> [Exercise requirements]
If a line in the entries includes "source", show that line.

> [Records for this task]

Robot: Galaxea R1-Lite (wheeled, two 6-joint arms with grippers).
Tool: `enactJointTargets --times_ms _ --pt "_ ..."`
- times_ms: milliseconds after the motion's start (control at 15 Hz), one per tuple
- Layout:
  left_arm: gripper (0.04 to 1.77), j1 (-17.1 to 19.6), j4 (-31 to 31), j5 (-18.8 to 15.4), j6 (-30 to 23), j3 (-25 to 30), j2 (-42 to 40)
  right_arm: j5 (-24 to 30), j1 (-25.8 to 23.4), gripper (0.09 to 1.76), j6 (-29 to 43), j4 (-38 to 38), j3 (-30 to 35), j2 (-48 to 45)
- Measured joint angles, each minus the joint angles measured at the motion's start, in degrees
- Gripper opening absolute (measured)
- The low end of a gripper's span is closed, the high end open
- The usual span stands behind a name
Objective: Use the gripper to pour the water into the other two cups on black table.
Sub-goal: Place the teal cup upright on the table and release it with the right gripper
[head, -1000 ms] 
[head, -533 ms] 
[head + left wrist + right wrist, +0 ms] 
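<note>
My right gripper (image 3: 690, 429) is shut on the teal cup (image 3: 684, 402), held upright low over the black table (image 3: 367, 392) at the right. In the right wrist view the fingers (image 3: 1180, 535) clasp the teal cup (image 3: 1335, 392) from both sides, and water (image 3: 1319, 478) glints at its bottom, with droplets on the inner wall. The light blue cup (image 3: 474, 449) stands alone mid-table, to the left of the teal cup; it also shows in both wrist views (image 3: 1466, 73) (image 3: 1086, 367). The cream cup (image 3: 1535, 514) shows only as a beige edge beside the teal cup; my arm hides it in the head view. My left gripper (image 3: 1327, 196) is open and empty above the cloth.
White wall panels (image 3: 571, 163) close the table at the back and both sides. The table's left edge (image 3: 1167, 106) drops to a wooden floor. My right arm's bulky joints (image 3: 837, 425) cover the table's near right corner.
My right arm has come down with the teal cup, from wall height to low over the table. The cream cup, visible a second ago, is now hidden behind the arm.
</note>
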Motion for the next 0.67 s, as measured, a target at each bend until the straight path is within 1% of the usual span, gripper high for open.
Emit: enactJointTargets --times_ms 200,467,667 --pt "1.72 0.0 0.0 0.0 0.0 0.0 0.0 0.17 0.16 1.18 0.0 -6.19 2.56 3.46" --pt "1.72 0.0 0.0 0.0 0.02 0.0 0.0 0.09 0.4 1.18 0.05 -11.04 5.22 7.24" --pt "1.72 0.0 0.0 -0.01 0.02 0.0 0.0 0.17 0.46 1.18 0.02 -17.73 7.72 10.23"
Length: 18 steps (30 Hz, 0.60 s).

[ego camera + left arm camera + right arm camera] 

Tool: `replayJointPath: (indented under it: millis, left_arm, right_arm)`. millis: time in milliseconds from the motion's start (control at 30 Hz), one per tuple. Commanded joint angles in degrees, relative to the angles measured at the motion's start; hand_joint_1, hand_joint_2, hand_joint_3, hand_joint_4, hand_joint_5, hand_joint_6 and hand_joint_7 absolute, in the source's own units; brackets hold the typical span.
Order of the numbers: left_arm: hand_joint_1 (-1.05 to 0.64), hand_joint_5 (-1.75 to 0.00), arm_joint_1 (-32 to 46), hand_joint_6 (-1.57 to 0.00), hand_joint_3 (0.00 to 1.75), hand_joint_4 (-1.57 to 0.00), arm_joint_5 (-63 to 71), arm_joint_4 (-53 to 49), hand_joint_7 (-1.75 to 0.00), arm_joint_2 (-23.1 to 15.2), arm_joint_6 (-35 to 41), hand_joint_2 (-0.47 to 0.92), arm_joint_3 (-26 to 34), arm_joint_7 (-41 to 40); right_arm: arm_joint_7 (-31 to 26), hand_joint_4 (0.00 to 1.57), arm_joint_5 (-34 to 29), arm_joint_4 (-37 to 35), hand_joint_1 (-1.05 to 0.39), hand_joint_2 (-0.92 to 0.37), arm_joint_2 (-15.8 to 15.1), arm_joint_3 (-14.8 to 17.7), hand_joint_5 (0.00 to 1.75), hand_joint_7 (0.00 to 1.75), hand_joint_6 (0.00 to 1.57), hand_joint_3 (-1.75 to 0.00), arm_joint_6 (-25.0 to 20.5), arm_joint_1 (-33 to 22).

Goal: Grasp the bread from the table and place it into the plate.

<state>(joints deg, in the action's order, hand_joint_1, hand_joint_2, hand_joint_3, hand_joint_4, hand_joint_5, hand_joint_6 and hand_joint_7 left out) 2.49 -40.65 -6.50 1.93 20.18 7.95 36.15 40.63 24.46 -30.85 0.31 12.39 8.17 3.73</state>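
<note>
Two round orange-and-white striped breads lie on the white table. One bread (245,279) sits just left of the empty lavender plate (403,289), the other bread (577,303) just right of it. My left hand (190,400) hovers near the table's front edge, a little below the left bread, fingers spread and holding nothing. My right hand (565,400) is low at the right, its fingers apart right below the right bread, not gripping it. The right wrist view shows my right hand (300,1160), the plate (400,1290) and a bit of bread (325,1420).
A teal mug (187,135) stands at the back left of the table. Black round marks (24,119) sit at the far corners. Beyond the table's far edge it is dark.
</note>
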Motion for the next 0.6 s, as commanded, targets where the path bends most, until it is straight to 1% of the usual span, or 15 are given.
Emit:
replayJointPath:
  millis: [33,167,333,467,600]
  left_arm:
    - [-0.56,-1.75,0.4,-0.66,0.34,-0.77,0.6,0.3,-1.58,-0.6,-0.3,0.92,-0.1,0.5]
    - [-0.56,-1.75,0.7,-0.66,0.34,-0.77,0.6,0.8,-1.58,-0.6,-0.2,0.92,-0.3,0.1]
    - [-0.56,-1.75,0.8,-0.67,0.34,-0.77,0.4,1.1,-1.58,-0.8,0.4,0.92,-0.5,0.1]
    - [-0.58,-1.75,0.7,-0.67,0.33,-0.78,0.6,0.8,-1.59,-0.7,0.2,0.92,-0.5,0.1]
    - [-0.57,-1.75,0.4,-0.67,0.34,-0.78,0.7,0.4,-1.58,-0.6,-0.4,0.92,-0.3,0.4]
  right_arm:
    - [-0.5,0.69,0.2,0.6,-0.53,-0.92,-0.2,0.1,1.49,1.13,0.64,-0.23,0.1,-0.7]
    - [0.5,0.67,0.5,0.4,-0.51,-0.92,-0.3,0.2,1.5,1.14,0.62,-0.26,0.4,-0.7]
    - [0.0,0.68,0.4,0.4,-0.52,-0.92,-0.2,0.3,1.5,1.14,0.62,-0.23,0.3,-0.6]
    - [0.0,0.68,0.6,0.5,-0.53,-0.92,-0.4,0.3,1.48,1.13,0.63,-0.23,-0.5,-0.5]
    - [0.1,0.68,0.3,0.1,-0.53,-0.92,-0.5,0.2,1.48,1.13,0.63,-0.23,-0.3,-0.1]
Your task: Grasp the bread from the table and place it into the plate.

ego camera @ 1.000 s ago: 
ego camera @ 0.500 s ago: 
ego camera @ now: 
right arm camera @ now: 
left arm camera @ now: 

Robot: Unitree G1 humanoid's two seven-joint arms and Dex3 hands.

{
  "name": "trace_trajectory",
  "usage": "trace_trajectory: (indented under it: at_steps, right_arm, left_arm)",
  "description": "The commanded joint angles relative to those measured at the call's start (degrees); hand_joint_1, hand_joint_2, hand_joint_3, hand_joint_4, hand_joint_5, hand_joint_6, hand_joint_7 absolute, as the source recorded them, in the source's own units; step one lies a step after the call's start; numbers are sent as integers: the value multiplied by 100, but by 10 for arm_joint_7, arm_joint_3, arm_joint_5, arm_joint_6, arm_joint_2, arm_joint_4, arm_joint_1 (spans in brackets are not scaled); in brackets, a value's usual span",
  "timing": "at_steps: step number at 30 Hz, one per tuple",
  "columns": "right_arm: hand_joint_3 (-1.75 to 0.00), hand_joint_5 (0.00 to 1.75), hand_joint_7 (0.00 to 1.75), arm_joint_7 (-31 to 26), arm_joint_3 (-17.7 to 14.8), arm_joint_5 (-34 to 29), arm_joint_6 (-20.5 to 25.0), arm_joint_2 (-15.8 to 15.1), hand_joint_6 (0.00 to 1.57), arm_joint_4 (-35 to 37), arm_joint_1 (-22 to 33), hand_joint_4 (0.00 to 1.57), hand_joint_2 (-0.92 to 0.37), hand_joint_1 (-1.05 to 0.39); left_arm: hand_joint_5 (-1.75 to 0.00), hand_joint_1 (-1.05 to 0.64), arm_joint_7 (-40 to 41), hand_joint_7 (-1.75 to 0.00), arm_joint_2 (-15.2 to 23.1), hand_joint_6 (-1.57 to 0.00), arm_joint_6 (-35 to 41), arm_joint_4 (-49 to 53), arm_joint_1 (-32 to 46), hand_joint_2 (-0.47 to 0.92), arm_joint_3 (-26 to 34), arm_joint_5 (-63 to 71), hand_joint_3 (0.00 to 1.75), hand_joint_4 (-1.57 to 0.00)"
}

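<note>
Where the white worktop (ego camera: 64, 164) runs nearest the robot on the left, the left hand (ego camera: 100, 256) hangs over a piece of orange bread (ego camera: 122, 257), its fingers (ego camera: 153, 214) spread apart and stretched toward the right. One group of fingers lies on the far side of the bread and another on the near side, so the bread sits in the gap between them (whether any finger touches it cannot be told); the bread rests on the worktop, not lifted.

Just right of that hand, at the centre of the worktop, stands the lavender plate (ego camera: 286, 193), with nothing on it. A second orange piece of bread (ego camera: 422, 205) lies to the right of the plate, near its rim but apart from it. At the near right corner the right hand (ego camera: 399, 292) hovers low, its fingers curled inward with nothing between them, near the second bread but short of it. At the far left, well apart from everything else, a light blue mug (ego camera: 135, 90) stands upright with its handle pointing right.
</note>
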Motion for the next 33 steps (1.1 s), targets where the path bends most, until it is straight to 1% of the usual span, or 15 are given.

> [Output of the exercise]
Tool: `replayJointPath: (indented under it: millis, left_arm, right_arm)`. millis: time in milliseconds from the motion's start (control at 30 Hz), one per tuple. Commanded joint angles in degrees, relative to the angles measured at the motion's start; hand_joint_1, hand_joint_2, hand_joint_3, hand_joint_4, hand_joint_5, hand_joint_6 and hand_joint_7 absolute, in the source's own units; brackets hold the typical span.
  "description": "The commanded joint angles relative to those measured at the call's start (degrees); hand_joint_1, hand_joint_2, hand_joint_3, hand_joint_4, hand_joint_5, hand_joint_6, hand_joint_7 absolute, as the source recorded them, in the source's own units; step one lies a step after the call's start; numbers are sent as integers: the value multiplied by 100, but by 10 for arm_joint_7, arm_joint_3, arm_joint_5, arm_joint_6, arm_joint_2, arm_joint_4, arm_joint_1 (spans in brackets are not scaled); in brackets, a value's usual span",

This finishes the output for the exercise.